#### [Exercise directions]
If a line in the data has the string "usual", please show it.

[[ The data open ]]

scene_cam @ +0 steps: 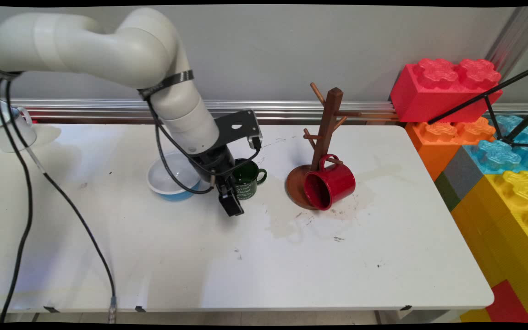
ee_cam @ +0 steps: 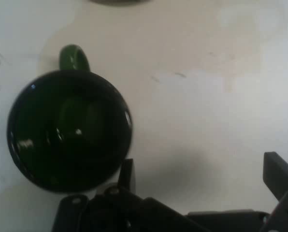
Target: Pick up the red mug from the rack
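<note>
One dark green enamel mug (scene_cam: 246,178) stands upright on the white table (scene_cam: 291,256), handle pointing right in the main view, just right of a shallow white bowl with a blue underside (scene_cam: 172,182). We see the black two-finger gripper (ee_cam: 204,176) low beside the mug with its jaws spread wide; one fingertip (ee_cam: 127,174) sits just outside the mug's rim, the other well clear, nothing between them. Farther right, a red mug (scene_cam: 329,184) lies tipped against a brown wooden mug tree (scene_cam: 324,133). Large coloured toy bricks (scene_cam: 475,137) flank the table's right end.

Upright dark green mug (scene_cam: 247,178) beside bowl (scene_cam: 167,183)
</note>
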Tool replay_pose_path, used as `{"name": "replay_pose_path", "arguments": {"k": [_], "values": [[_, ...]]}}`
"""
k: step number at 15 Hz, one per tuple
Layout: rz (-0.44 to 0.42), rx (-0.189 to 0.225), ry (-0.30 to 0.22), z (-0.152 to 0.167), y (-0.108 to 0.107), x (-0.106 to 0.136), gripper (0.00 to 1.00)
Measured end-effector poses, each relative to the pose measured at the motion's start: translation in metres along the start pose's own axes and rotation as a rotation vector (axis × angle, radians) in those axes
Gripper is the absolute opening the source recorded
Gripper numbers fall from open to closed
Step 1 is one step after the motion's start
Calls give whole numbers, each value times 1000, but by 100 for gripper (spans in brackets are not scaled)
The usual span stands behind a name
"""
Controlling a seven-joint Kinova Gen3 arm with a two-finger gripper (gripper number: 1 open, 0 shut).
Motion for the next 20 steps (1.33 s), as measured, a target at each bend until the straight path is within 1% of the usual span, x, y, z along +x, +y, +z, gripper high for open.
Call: {"name": "replay_pose_path", "arguments": {"k": [3,9,11,14,20], "values": [[-69,-8,29,-17,15,-3,100],[-175,-21,87,-33,39,-9,100],[-215,-23,118,-34,46,-11,100],[-271,-20,184,-31,57,-12,100],[-347,-18,286,-16,69,-9,100]]}}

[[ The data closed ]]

#### [Answer box]
The usual span stands behind a name
Motion for the next 20 steps (1.33 s), as measured, a target at each bend until the straight path is within 1% of the usual span, x, y, z along +x, +y, +z, gripper high for open.

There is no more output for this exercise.